Banyak teman saya mengeluh karena lelah, tetapi saya bersikeras untuk terus berlatih, saya juga selalu seimbang dengan selalu menjaga kesehatan saya.
Ketika saya hendak pergi ke Sumedang, ayah saya kambuh dari sakitnya dan harus dibawa ke rumah sakit dan dirawat. Dengan berat hati saya berangkat ke Sumedang pada saat itu juga. 
Saya merasa bersalah kepada ayah saya, karena saya tidak membantu dan menjenguknya di rumah sakit. Bahkan aku tidak bisa mengatakan apa-apa. Aku merasa sedih dan bersalah. 
Saya hanya bisa meminta maaf kepada ayah saya melalui whatsaap, dan ayah saya memaklumi itu danmendoa'akan saya agar menjadi yang terbaik dalam pertandingan ini. 
Aku menangis, mengingat kondisi ayah di rumah sakit, tapi dengan egoisnya saya malah berada di sini. Pikiran saya kacau dan tidak pasti, kemudian teman saya mengatakan kepada saya untuk beristirahat saja. 
Sehari sebelum pertandingan, saya dan teman-teman berlatih sedikit hanya untuk relaksasi otot dan mengingat teknik-teknik yang telah kita pelajari. Aku sangat bersemangat kali ini, aku ingat motivasi-motivasi dari bapak saya dan di saya harus bisa menunjukkan yang terbaik.
Saya mendapat giliran terakhir di antara teman-teman saya yang lainnya. Saya bahkan menjadi seorang official untuk teman-teman saya agar bisa melihat atau arena sebelum bertanding. 
Banyak teman yang perempuan saya adalah pemula dan akhirnya mereka semua gagal. Aku tahu mereka seperti saya kemarin, pengalaman pertama mungkin gagal tapi kemudian harus berhasil. 
Saya melakukan pemanasan dan peregangan otot sebelum pertandingan, saya berdoa dan mengingat bapak saya yang sedabg sakit. Saya menangis dan berdoa lagi. Saya berambisi pertandingan ini  semua untuk ayah saya.
Saya meneriakkan suara dengan keras dan optimis bahwa saya harus menunjukkam yang terbaik.

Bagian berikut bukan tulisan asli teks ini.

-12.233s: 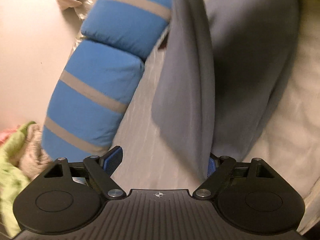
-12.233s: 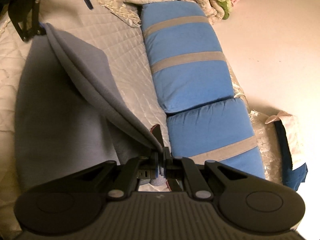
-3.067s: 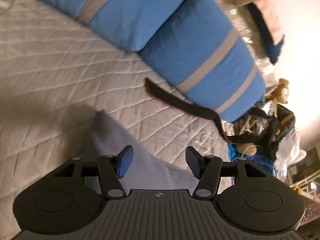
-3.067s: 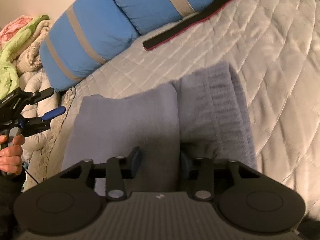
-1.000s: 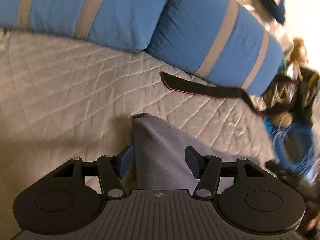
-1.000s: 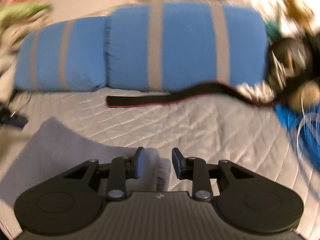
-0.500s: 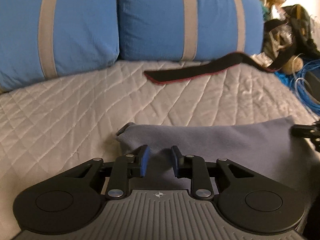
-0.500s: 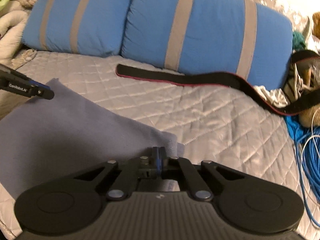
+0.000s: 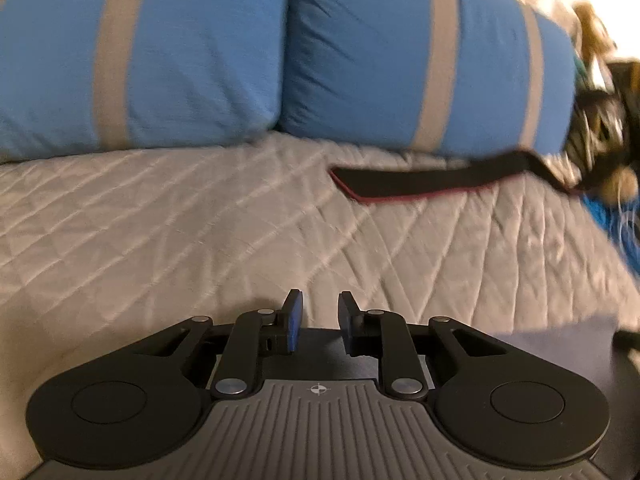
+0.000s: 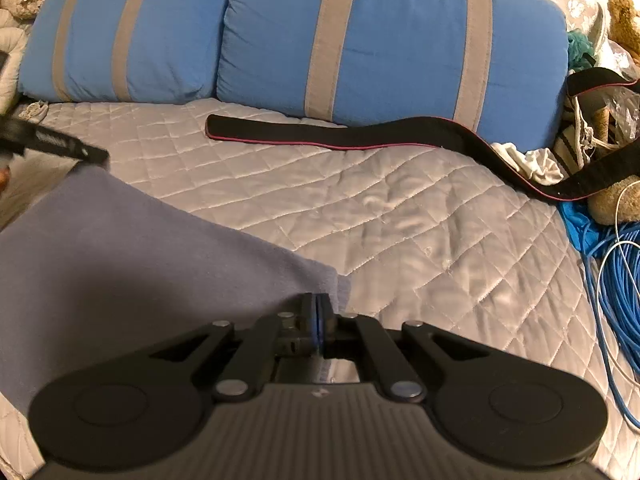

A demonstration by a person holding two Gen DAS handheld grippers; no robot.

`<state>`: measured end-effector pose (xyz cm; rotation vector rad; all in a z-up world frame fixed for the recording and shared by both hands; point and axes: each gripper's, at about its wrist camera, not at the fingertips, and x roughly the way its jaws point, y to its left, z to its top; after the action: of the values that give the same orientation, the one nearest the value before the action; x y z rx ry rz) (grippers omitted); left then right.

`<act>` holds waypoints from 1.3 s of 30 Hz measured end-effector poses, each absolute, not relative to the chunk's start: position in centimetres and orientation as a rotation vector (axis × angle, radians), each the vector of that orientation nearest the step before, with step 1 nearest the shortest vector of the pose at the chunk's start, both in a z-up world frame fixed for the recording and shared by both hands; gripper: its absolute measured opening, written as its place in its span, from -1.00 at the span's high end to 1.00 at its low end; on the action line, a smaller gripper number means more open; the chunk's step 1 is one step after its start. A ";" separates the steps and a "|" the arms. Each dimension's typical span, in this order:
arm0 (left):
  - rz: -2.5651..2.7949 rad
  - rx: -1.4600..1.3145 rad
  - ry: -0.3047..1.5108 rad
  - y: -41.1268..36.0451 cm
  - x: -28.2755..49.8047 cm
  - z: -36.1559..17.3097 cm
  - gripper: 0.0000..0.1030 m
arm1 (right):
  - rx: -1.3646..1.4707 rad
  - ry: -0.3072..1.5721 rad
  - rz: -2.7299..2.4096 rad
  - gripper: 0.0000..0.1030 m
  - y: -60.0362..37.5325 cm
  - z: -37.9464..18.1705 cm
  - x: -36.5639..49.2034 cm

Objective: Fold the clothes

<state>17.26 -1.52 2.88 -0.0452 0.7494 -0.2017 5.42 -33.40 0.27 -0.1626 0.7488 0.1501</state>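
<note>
Cloth [image 10: 132, 264] flat on quilt [image 10: 420, 232], R gripper [image 10: 319, 312] pinched shut on its corner; L gripper [image 9: 319, 326] slightly parted, nothing visibly between pads, so lifting now could drag cloth one-sided & skew fold

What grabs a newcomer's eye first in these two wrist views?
The two blue pillows with grey stripes fill the back of both views, lying along the far edge of the quilted bedspread. In front of them a long black strap with a red edge lies across the quilt. Nearest the camera, the right hand-held gripper pinches a corner of the grey-blue cloth spread at lower left.
</note>
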 end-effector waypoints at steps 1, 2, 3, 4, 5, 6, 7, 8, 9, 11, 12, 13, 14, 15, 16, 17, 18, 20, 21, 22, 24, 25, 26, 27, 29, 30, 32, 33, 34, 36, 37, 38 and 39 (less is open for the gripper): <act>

Pelatih dan teman-teman saya tanpa henti mendukung saya dan mendoakan saya. 
Mereka sangat yakin kalau saya bisa, dan saya lebih bersemangat. Pertandingan pertama, lawan saya terlambat memasuki arena jadi dia didiskualifikasi, saya sangat senang karena dengan ini saya langsung memasuki babak final. Tidak lama ini giliran saya bertanding untuk babak final. 
Seluruh doa, motivasi dan bayangan dari wajah ayah saya tampaknya mengalir dalam tubuh saya. Seolah-olah tidak ada rasa gugup dalam diri saya. Pertandingan yang saya rasa sangat singkat akhirnya dimenangkan oleh saya. 
Bahkan seluruh juri mengangkat bendera dengan warna biru, karena saya berada di sudut biru, dan wasit mengangkat tangan saya. Saya segera bersujud terima kasih dan selalu memanggil nama bapa dalam benak saya.
"Ya, ini semua untuk ayah saya ", lalu saya diberi medali emas oleh juri. Semua teman-teman memeluk saya erat-erat, saya sangat bahagia, dan ini adalah pengalaman yang tidak akan pernah saya lupakan. Saya sangat berterima kasih untuk dapat menunjukkan kepada ayah saya, kalau saya bisa menunjukkan yang terbaik di sini.